I’m going to keep on this. Take everything away, ask yourself what you truly need, and how you truly feel about all other people having those things. Ask yourself how you feel about other beings having those things, not just human. Ask yourself how you want to interact with the world, as yourself how you want to be interacted with understanding that you have no control over that. There’s a great video I saw of this woman who encountered what looked to be a brown bear in the somewhat wilderness, and she was “talking” to it asking it to leave her kayak alone, then proceeded to pepper spray the bear. The bear then goes to the kayak and destroys it while she yells and screams. It’s by far one of the most annoying things I’ve ever seen. First the woman’s voice is truly irritating, secondly who does she think she is telling a bear what to do. Third, if she hadn’t done something in the kayak (I’m going to guess she ate in it and ended up dropping food in there) to make the bear interested it would have left it alone. Fourth, why did she interact with the bear? There was clearly some sort of construction there, surely she had some sort of edifice to protect herself from the bear.
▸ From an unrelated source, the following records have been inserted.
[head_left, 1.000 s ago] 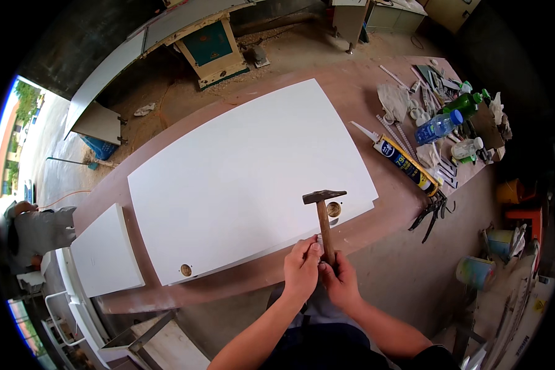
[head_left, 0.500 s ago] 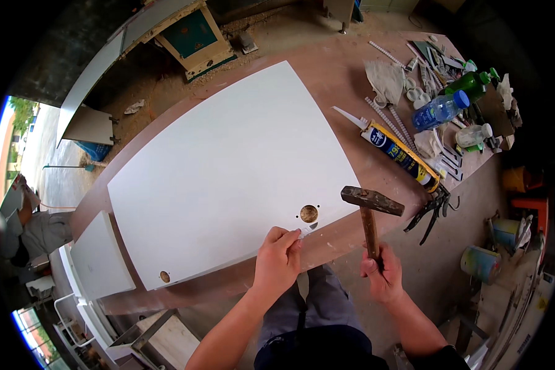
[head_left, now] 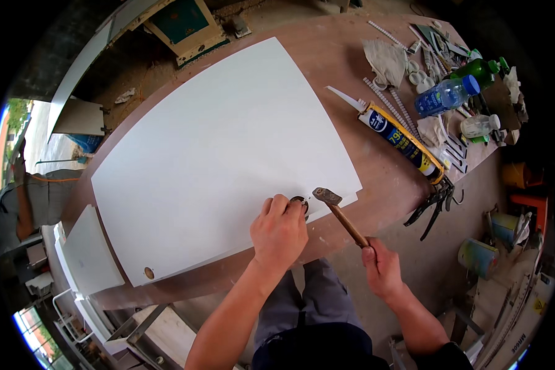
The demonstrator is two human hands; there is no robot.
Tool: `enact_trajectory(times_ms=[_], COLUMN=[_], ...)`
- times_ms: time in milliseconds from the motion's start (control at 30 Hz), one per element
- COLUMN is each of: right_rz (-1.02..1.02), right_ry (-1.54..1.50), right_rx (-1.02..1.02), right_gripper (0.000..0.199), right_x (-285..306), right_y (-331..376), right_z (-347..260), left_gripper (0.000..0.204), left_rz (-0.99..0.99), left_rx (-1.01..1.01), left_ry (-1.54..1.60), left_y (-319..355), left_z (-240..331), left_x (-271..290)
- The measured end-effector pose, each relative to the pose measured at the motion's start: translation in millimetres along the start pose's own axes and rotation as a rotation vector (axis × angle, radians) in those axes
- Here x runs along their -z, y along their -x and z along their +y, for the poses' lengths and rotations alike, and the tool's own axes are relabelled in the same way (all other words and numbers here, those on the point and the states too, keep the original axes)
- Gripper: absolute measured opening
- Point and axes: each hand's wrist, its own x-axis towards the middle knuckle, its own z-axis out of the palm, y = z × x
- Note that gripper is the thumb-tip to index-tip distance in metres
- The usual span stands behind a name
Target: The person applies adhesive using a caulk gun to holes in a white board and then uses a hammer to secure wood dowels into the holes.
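Note:
A large white panel (head_left: pixel 216 142) lies on the brown table, with one round hole (head_left: pixel 149 273) near its front left corner. At the front right of the panel, my left hand (head_left: pixel 280 233) presses its closed fingertips over another dark round hole (head_left: pixel 300 202). Those fingers mostly cover the hole and hide whatever they pinch. My right hand (head_left: pixel 382 266) grips the wooden handle of a hammer (head_left: pixel 345 222). The hammer's head hangs just right of the left fingertips, above the panel's front edge.
On the brown table (head_left: pixel 376 166) to the right lies a caulking gun with a sealant tube (head_left: pixel 401 140). Beyond it are a blue-capped bottle (head_left: pixel 447 95), a green bottle (head_left: pixel 481 71), a clear jar (head_left: pixel 480 126) and loose hardware. A smaller white board (head_left: pixel 92 253) lies left; a person (head_left: pixel 28 203) is beyond it.
My left fingers have moved onto the right-hand hole; earlier they held a small pale piece just beside it. The hammer has swung left, its head now close to my left hand.

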Motion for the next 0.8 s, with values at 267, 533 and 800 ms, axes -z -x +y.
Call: enact_trajectory(times_ms=[267, 533, 800], right_rz=[0.026, 0.059, 0.088], right_ry=[0.073, 0.209, 0.121], right_rx=[0.030, 0.188, 0.275], right_gripper=[0.019, 0.017, 0.017], right_x=[-4.4, 7.9, 17.9], right_y=[-4.1, -8.2, -2.0], right_z=[-7.9, -19.2, -28.0], left_gripper=[0.005, 0.006, 0.005], left_rz=[0.010, 0.009, -0.025], left_rx=[-0.057, -0.062, -0.032], left_ry=[-0.028, -0.037, -0.036], left_y=[0.4, 1.0, 4.4], left_z=[-1.6, -1.4, -2.4], left_x=[-4.0, -2.9, -0.8])
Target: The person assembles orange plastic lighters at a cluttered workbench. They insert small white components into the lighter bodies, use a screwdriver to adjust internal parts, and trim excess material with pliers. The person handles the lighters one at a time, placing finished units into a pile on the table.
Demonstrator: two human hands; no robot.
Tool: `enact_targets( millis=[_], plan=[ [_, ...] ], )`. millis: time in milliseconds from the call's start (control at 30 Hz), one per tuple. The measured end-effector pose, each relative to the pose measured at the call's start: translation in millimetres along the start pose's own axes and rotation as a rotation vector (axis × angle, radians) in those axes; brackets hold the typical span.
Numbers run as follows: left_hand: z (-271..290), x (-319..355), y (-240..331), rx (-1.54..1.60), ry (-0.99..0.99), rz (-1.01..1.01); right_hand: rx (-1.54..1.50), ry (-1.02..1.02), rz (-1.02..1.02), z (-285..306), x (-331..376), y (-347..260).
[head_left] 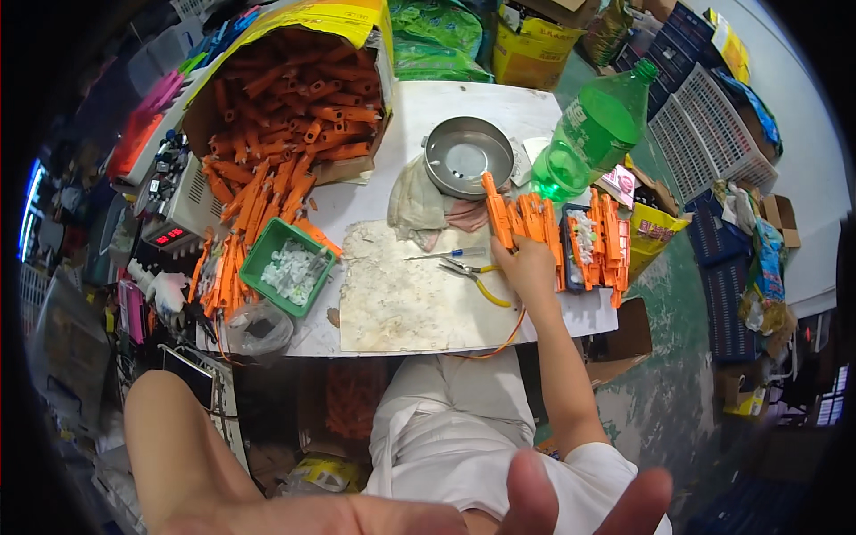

Let the bear be, I’ll bet if she had just stayed inside and let the bear go about its business it would have left the kayak alone, bears generally don’t want to mess with humans. Unless of course, there was food in the kayak.
But that’s what people do, they yell at you like you’re the bear, but you’re not a bear. But they think they can control you, like you are an animal, because they see other people as being “controlled” by someone else, when in reality we’re all merely a product of the collective, unyielding conditioning. What they don’t understand is that they are just as controlled. They think they are above it, they think they are in the Matrix and have taken whatever fucking pill it was that “Neo” took. But none of that is true, they’re still just as conditioned, because they refuse to look at themselves, even the ways in which they do look at themselves, aren’t anything meaningful. I don’t know everyone, I’m making general statements based on my own experience. There are ways in which my conditioning alters my behavior that I am sure I, myself, am not aware of. It’s ok. It’s ok to not know, it’s ok to not be in control. Stop thinking it’s not ok. Yes, it’s also not ok for people to treat other people shitty, it’s not ok to be racist, classist, sexist, it’s not ok to be shitty in these ways. It’s not ok to think you’re better than anyone. Even the people who are shitty, even the people you know are dead wrong. You’re still not better than they are.
Have fun, keep running, and remember; if Gil can run then so can you!